- PROBLEM DETAILS
Beginning with the line containing "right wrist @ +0" and ending with the line containing "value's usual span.", write out each line of the records below exactly; pictures and lines outside that range are left out.

(Entries taken from a collection)
* * * * *

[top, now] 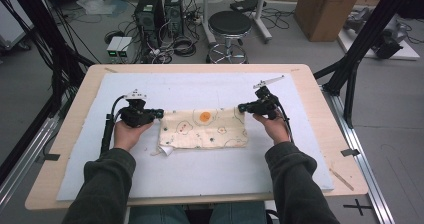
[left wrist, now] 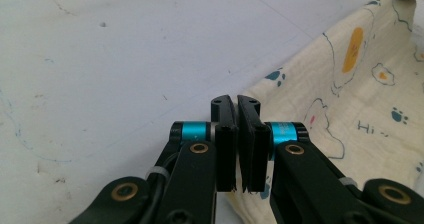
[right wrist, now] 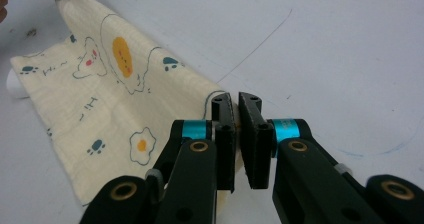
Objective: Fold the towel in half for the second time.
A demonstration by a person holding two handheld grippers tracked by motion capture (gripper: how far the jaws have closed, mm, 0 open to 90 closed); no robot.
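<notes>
A cream cloth (top: 205, 129) printed with fried eggs and paw marks lies folded into a long rectangle on the white mat (top: 200, 174). My left gripper (top: 160, 113) is shut on its far left corner; in the left gripper view the jaws of this left gripper (left wrist: 236, 104) meet over the cloth (left wrist: 350, 94) edge. My right gripper (top: 241, 106) is shut on the far right corner, and the right gripper view shows the right gripper (right wrist: 236, 101) pinching the cloth (right wrist: 100, 94) hem. The held far edge is lifted slightly. A small white flap sticks out at the near left corner.
The mat covers most of a wooden table (top: 70, 134). A thin wooden stick (top: 341, 178) lies near the table's right front corner. Beyond the far edge stand a black stool (top: 229, 24), computer towers (top: 150, 14) and a cardboard box (top: 327, 9).
</notes>
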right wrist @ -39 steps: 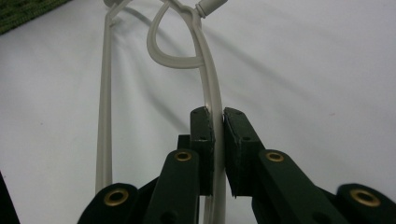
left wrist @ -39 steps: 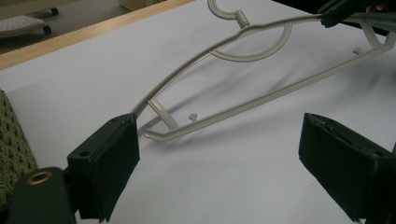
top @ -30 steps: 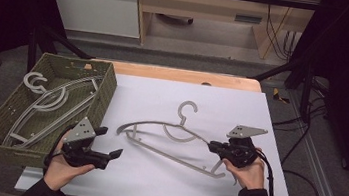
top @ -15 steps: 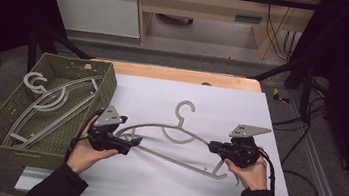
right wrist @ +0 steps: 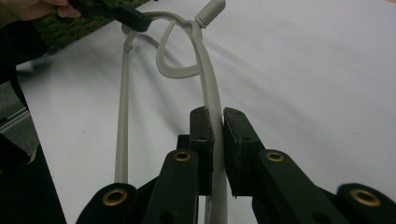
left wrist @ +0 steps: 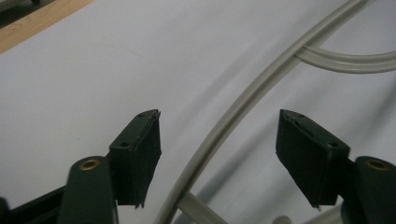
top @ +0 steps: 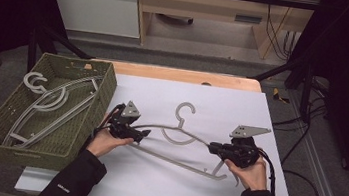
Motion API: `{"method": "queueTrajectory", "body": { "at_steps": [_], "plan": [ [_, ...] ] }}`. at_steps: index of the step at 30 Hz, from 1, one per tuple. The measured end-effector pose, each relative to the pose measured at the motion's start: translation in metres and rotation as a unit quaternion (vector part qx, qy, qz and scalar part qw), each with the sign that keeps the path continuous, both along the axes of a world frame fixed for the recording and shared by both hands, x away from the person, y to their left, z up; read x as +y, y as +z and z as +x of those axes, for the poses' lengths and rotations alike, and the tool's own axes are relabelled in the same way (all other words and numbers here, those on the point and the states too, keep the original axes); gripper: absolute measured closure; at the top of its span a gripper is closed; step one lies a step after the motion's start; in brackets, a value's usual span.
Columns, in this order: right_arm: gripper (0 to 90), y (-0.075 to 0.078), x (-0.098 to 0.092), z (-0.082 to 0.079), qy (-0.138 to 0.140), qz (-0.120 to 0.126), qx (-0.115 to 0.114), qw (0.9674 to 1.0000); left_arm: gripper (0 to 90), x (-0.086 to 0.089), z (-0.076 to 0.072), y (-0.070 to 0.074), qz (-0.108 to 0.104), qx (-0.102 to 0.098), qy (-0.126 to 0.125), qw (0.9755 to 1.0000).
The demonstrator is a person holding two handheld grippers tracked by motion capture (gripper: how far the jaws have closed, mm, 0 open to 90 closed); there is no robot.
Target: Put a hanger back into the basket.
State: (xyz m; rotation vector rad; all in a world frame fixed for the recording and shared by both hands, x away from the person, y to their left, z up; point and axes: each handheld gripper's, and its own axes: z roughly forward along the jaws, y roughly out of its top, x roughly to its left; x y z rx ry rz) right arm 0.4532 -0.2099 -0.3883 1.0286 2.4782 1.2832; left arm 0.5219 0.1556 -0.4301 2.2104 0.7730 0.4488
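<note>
A grey plastic hanger (top: 180, 124) lies on the white table sheet (top: 232, 105). My right gripper (top: 212, 146) is shut on its right arm. The right gripper view shows the pads (right wrist: 203, 135) pressed on the grey arm (right wrist: 208, 65). My left gripper (top: 145, 133) is at the hanger's left end. In the left gripper view its jaws (left wrist: 218, 116) stand apart on either side of the hanger arm (left wrist: 250, 100), not touching it. They have just been closing around it. That left gripper (right wrist: 135, 18) also appears far off in the right gripper view, by the hanger's end.
A green woven basket (top: 107, 95) at the left holds more grey hangers (top: 51, 103). A wooden table edge (top: 190, 76) runs behind the sheet. Black frame posts and cables stand at the right, off the table.
My left hand moved right, from in front of the basket to the hanger's left end, and its jaws narrowed around the arm. The right hand and hanger stayed put.
</note>
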Motion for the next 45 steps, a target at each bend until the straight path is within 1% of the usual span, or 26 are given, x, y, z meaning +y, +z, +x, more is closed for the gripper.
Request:
{"method": "queueTrajectory", "body": {
  "at_steps": [2,3,4,7,8,9,10,11,12,13,15,17,21,23,24,27,31,33,34,35,37,40,41,42,44,45],
  "plan": [
    [82.8,-0.001,0.000,0.000,0.000,0.002,0.001,1.0000,36.6,-0.002,0.004,-0.004,0.005,-0.004,-0.012,0.9999],
    [82.8,-0.002,0.000,0.001,0.002,-0.001,0.000,1.0000,41.9,-0.003,0.005,-0.005,0.007,-0.005,-0.013,0.9999],
    [82.8,-0.002,0.000,0.001,0.002,-0.001,0.000,1.0000,41.9,-0.003,0.006,-0.007,0.013,-0.009,-0.016,0.9997],
    [82.7,-0.002,0.000,0.001,0.003,0.000,0.000,1.0000,51.2,-0.003,0.009,-0.010,0.022,-0.013,-0.019,0.9995],
    [82.7,-0.002,0.000,0.001,0.004,0.000,0.000,1.0000,53.9,-0.003,0.010,-0.010,0.020,-0.008,-0.025,0.9995],
    [82.7,-0.002,0.001,0.001,0.003,0.002,0.003,1.0000,59.3,-0.004,0.010,-0.010,0.023,-0.009,-0.028,0.9993],
    [82.7,-0.002,0.001,0.001,0.003,0.002,0.003,1.0000,59.3,-0.005,0.009,-0.010,0.032,-0.012,-0.032,0.9989],
    [82.7,-0.002,0.001,0.001,-0.001,0.003,0.002,1.0000,64.0,-0.007,0.008,-0.009,0.038,-0.013,-0.038,0.9985],
    [82.6,-0.002,0.001,0.002,0.002,0.001,0.003,1.0000,66.6,-0.008,0.006,-0.008,0.058,-0.023,-0.043,0.9971],
    [82.6,-0.002,0.001,0.002,0.005,0.002,0.003,1.0000,67.8,-0.009,0.005,-0.007,0.071,-0.027,-0.048,0.9959],
    [82.5,-0.002,0.000,0.002,0.005,0.002,0.004,1.0000,69.2,-0.010,0.003,-0.005,0.084,-0.030,-0.052,0.9947],
    [82.3,-0.002,-0.001,0.002,0.008,0.008,0.003,0.9999,70.6,-0.011,0.000,-0.004,0.086,-0.036,-0.052,0.9943],
    [81.2,-0.002,-0.002,0.003,0.005,0.008,0.000,1.0000,72.6,-0.011,-0.008,0.002,0.106,-0.037,-0.064,0.9916],
    [79.9,-0.002,-0.002,0.003,0.002,0.006,-0.012,0.9999,74.8,-0.011,-0.016,0.006,0.117,-0.044,-0.072,0.9895],
    [79.9,-0.002,-0.002,0.003,0.002,0.006,-0.012,0.9999,75.5,-0.011,-0.016,0.006,0.117,-0.044,-0.072,0.9895],
    [78.5,0.000,-0.006,0.002,-0.007,0.013,-0.022,0.9996,77.8,-0.012,-0.025,0.010,0.131,-0.046,-0.087,0.9865],
    [77.5,0.002,-0.008,0.001,-0.012,0.015,-0.028,0.9994,79.5,-0.012,-0.037,0.014,0.138,-0.053,-0.097,0.9842],
    [75.8,0.003,-0.009,0.000,-0.015,0.016,-0.041,0.9989,80.8,-0.013,-0.045,0.015,0.142,-0.051,-0.105,0.9829],
    [77.3,0.004,-0.010,0.000,-0.021,0.020,-0.047,0.9985,81.5,-0.013,-0.051,0.014,0.147,-0.049,-0.107,0.9821],
    [77.3,0.004,-0.010,0.000,-0.021,0.020,-0.047,0.9985,81.9,-0.013,-0.051,0.014,0.147,-0.049,-0.107,0.9821],
    [75.4,0.005,-0.011,-0.001,-0.027,0.019,-0.059,0.9977,82.0,-0.013,-0.056,0.014,0.140,-0.045,-0.106,0.9836],
    [66.0,0.006,-0.010,-0.003,-0.044,0.027,-0.081,0.9954,82.3,-0.012,-0.063,0.014,0.134,-0.040,-0.097,0.9855],
    [66.0,0.006,-0.010,-0.003,-0.044,0.027,-0.081,0.9954,82.3,-0.011,-0.065,0.014,0.133,-0.038,-0.090,0.9863],
    [64.3,0.006,-0.010,-0.004,-0.054,0.029,-0.089,0.9942,82.3,-0.011,-0.067,0.014,0.135,-0.039,-0.080,0.9868],
    [59.4,0.007,-0.012,-0.005,-0.063,0.041,-0.104,0.9918,82.3,-0.009,-0.069,0.014,0.133,-0.038,-0.065,0.9883],
    [55.0,0.007,-0.014,-0.007,-0.072,0.044,-0.114,0.9899,82.3,-0.007,-0.070,0.014,0.128,-0.036,-0.055,0.9896]
  ]
}}
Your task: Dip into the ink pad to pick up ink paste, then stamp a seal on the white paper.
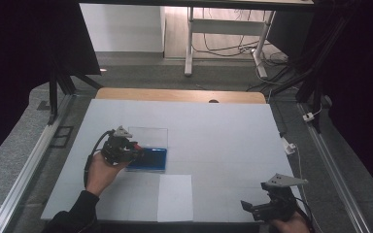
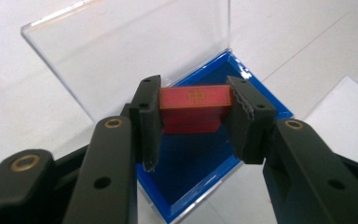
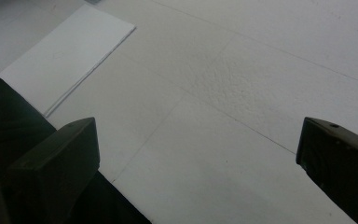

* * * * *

- THE ANSWER
right wrist @ +0 steps: 
left wrist @ +0 steps: 
top @ +0 steps: 
Motion API: `{"method": "queueTrajectory", "body": { "at_steps": [_], "plan": [ [_, ...] ] }}`. at_steps: index of the step at 30 Hz, from 1, one per tuple. The measured end-effector pose, each relative to the pose measured at the motion's start: translation in metres and rotation as a unit quaternion (vector part qx, qy, qz and scalar part qw), each with the sign that keeps the path continuous, both along the axes of a world frame fixed for the recording and shared by both hands, x away from the person, y to their left, z up; read x as +y, y as +z and z as +x of those axes, for the poses' lengths and rotations alike, and the tool's own axes are relabelled in the same way (all other words and numbers here, those on the point and the states too, keep the original axes); gripper: absolute measured closure; at the top of its span a gripper is closed; step one lies a step after the motion's start; in brackets, a value's usual span.

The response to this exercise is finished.